## Problem to solve
All of the data below must be repeated exactly.

## Given information
··········
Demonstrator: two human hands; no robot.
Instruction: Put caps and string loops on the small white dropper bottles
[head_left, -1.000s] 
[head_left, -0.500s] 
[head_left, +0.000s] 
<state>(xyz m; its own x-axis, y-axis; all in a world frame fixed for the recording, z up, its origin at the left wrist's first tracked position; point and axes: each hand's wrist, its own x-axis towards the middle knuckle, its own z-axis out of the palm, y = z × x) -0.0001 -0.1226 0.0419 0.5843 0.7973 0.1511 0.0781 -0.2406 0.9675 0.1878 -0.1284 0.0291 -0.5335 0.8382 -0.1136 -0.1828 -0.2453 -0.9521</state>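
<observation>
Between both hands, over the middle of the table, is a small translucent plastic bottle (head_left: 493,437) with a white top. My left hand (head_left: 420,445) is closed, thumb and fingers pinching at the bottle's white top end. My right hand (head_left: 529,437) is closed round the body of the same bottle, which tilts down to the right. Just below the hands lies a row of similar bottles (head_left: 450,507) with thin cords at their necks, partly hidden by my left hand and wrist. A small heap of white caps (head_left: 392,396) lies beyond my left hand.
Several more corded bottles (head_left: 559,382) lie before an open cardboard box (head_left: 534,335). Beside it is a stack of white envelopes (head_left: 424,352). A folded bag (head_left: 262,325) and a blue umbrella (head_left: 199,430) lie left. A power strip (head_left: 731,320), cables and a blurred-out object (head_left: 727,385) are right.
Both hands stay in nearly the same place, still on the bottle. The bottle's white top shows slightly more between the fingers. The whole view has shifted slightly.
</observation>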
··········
## Solution for this problem
Demonstrator: two human hands; no robot.
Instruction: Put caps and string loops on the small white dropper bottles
[head_left, -1.000s] 
[head_left, -0.500s] 
[head_left, +0.000s] 
<state>(xyz m; its own x-axis, y-axis; all in a world frame fixed for the recording, z up, its origin at the left wrist's first tracked position; point and axes: each hand's wrist, its own x-axis towards the middle knuckle, its own z-axis out of the palm, y = z × x) -0.0001 -0.1226 0.0419 0.5843 0.7973 0.1511 0.0781 -0.2406 0.9675 0.1878 -0.1284 0.0291 -0.5335 0.8382 -0.1136 -0.1828 -0.2453 -0.9521</state>
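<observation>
Between both hands, over the middle of the table, is a small translucent plastic bottle (head_left: 493,437) with a white top. My left hand (head_left: 420,445) is closed, thumb and fingers pinching at the bottle's white top end. My right hand (head_left: 529,437) is closed round the body of the same bottle, which tilts down to the right. Just below the hands lies a row of similar bottles (head_left: 450,507) with thin cords at their necks, partly hidden by my left hand and wrist. A small heap of white caps (head_left: 392,396) lies beyond my left hand.
Several more corded bottles (head_left: 559,382) lie before an open cardboard box (head_left: 534,335). Beside it is a stack of white envelopes (head_left: 424,352). A folded bag (head_left: 262,325) and a blue umbrella (head_left: 199,430) lie left. A power strip (head_left: 731,320), cables and a blurred-out object (head_left: 727,385) are right.
Both hands stay in nearly the same place, still on the bottle. The bottle's white top shows slightly more between the fingers. The whole view has shifted slightly.
</observation>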

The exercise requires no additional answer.